Stata The Stata listserver
[Date Prev][Date Next][Thread Prev][Thread Next][Date index][Thread index]

Re: st: RE: news modules on SSC

From   Jean-Benoit Hardouin <>
Subject   Re: st: RE: news modules on SSC
Date   Fri, 30 Sep 2005 20:55:07 +0200

Dear Nick,
On your 1., you're right: -genscore- is very sensitive to the missing value and this is the main reason why I have wrote this command: I must improve the hlp file to explain that.
On your 2., you're right BUT the *missing* option consider by default only a point ".", so without using this option, you obtain what you want and a user who forget the *missing* option cannot have any problem. I don't think this is a dangerous option, but I am interesting by advices of others users !
On your 3. That's right !

I modify the hlp file following these remarks and the ado file to support -if- and -in-. Thank you Nick for your mail !

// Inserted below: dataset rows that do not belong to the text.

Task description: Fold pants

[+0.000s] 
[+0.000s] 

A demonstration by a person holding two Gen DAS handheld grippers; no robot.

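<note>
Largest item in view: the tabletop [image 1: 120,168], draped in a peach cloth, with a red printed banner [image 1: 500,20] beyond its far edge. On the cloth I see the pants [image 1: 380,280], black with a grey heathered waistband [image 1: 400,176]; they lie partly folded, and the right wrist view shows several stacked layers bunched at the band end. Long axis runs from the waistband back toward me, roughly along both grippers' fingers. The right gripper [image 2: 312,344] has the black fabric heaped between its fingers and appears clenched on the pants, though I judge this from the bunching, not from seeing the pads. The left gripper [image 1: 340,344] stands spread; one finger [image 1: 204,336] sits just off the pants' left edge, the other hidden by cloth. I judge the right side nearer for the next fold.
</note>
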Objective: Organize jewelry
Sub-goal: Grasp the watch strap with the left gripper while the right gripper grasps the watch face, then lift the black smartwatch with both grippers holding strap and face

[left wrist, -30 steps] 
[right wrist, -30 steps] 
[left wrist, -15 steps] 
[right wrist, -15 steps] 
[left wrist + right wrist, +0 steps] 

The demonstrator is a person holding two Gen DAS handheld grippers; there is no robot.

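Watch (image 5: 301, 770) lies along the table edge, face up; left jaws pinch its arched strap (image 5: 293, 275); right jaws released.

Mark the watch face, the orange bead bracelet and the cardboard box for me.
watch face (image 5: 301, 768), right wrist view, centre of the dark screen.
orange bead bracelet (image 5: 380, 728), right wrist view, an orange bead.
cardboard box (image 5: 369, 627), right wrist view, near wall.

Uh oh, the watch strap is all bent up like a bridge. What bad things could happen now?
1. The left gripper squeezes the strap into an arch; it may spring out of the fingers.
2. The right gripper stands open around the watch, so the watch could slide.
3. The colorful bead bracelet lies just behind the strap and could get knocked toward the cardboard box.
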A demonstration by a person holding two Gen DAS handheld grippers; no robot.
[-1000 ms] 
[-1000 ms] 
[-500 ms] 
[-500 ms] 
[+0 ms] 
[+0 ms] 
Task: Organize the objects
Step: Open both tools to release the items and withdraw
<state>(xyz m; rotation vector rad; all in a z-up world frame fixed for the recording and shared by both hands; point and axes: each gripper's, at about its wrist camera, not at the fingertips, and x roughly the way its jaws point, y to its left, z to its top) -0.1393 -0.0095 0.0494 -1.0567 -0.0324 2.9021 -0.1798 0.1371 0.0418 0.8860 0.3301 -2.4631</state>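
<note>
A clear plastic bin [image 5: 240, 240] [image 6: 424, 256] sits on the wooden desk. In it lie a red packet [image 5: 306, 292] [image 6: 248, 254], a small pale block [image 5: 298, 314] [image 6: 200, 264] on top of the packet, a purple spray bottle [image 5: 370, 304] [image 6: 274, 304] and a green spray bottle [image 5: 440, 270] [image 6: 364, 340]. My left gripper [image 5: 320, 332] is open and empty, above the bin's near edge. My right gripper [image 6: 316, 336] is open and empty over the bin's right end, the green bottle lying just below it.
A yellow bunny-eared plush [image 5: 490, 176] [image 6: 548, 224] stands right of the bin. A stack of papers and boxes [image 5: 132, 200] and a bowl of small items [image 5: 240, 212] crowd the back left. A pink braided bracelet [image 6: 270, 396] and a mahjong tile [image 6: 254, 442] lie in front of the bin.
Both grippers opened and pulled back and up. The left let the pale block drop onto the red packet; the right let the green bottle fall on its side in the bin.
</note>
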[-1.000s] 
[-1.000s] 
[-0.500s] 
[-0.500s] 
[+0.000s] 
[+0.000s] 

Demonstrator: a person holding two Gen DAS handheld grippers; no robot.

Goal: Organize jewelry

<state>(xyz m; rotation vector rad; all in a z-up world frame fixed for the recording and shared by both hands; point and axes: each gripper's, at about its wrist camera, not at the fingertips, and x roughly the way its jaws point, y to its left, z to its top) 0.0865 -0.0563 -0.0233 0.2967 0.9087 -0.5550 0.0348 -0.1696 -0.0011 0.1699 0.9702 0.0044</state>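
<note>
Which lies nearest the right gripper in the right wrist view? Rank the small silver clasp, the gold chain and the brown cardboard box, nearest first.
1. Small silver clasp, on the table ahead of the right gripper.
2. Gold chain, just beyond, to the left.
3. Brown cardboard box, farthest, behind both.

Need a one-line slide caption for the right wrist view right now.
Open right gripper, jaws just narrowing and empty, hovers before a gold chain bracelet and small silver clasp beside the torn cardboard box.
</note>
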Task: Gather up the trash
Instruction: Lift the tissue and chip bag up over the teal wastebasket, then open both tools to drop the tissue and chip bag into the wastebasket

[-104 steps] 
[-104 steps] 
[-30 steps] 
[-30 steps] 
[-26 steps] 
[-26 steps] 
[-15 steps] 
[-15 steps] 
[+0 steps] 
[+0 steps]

On the end of your mail, (my poor english can produce bad interpretations) my idea was to write a user-written Stata packages accessible from -egen- (I believe this is possible), not to propose to StataCorp to adopt it !! I am sorry if I have bad explain my idea.

Nevertheless, I have learned full of things in your mail about the way to adopt something in official Stata. What is a certification script ?


Nick Cox a écrit :

-genscore- appears to be a variation on the existing
official -egen- functions -rowmean()- and -rowtotal()-
(-rmean()- and -rsum()- in Stata < 9).
So that any interested can see what I am talking about, here is a simplified version of the program. (I take responsibility for any bugs introduced into this slimmed-down version.)
program genscore_simplified version 9.0
syntax varlist [, SCore(namelist min=1 max=1) MEan MIssing(string)]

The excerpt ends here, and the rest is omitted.